Arrestati due rapinatori di una farmacia ad Ostia. Al termine di una indagine coordinata dalla Procura della Repubblica, la Polizia ha eseguito un’ordinanza di custodia cautelare che ha portato in carcere 2 uomini gravemente indiziati per la rapina.

Rapinatori entrati con il volto coperto

I fatti risalgono allo scorso dicembre e sono avvenuti nel centro di Ostia: 2 uomini, poco prima della chiusura, sono entrati, entrambi con il volto coperto, in una farmacia. Uno è andato nella parte posteriore del negozio mentre l’altro, armato di un taglierino, ha “puntato” una delle dipendenti facendosi consegnare quanto contenuto in cassa. L’uomo che è andato nel retrobottega ha cercato, senza esito, la cassaforte e si è “accontentato” di rapinare una delle titolari che si è trovata di fronte.

Forzato accento abruzzese per depistare

Nel corso dell’azione criminale i due attori parlavano con un forzato accento abruzzese, tanto forzato da indurre le persone presenti a pensare che questo modo di parlare fosse un maldestro tentativo di mascherare il vero accento. Oltre a questo particolare gli investigatori del X Distretto Lido, in stretto coordinamento con la Procura di Roma, hanno passato al setaccio prima di tutto le immagini dei sistemi di videosorveglianza. I poliziotti non si sono però fermati alle immagini dell’evento ma hanno allargato la ricerca all’intero quartiere e per l’intero pomeriggio.
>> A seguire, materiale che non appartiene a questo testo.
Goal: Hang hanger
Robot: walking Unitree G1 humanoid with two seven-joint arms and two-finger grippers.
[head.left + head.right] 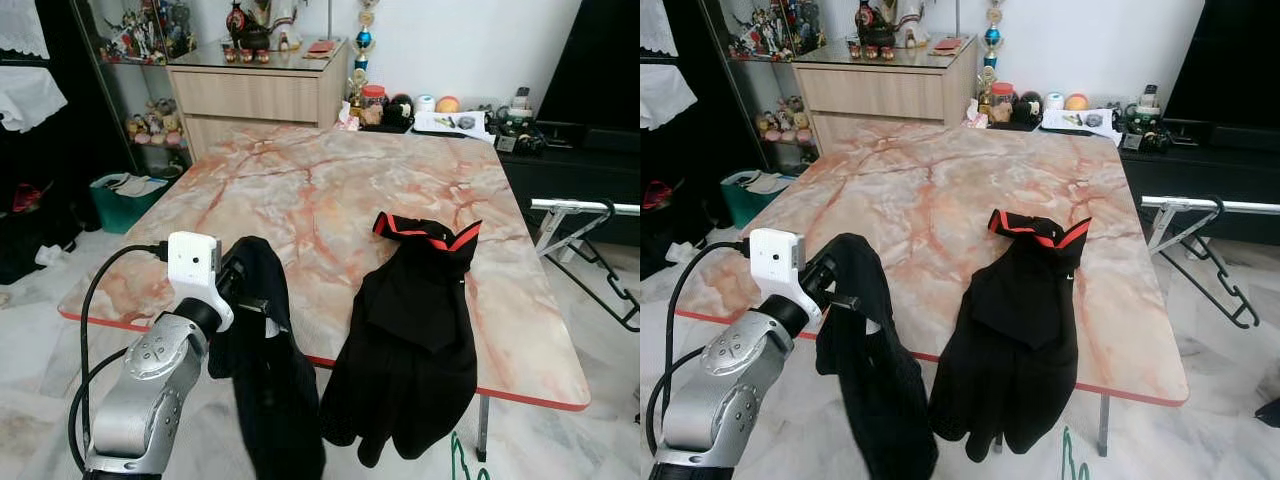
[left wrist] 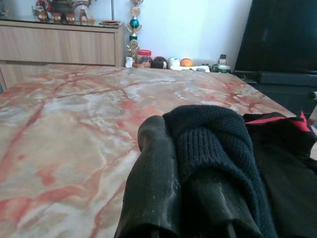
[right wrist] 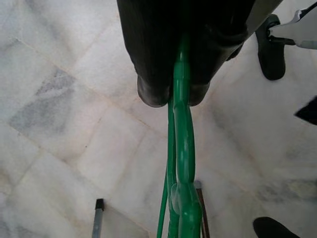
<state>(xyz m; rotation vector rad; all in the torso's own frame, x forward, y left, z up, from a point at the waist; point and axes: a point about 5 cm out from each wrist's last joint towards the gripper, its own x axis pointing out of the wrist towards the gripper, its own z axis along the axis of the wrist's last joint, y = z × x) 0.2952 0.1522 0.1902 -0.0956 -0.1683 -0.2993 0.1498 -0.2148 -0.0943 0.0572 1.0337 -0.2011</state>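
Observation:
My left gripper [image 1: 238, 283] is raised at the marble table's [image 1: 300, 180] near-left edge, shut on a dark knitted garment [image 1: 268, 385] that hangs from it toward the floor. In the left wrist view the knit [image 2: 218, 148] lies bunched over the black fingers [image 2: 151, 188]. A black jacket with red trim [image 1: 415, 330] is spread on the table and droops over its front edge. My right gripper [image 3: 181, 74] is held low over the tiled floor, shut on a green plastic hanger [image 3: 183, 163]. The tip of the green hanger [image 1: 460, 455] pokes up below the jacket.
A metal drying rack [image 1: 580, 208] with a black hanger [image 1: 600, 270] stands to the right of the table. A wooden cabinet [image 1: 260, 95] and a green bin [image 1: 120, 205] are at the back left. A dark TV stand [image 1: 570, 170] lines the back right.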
Intuizione decisiva per risalire ai rapinatori

L’intuizione si è rivelata esatta e sono riusciti ad acquisire anche le fasi di preparazione del colpo quando i due uomini, ignari di essere ripresi, parlottavano tranquillamente. L’altro prezioso contributo alle indagini è venuto dalla conoscenza del territorio dei poliziotti che, battendo le vie di Ostia, hanno individuato prima uno e poi entrambi i sospettati. Ulteriori conferme sono arrivate dalle perquisizioni delegate durante le quali, oltre ad alcuni degli abiti usati durante la rapina, sono stati trovati i mezzi di trasporto usati dai 2, tra i quali uno scooter rubato. Con il quadro indiziario di cui sopra la Procura ha chiesto ed ottenuta dal GIP del Tribunale di Roma, a carico di F.G e C.M , entrambi romani di 45 anni, un’ordinanza di custodia cautelare in carcere.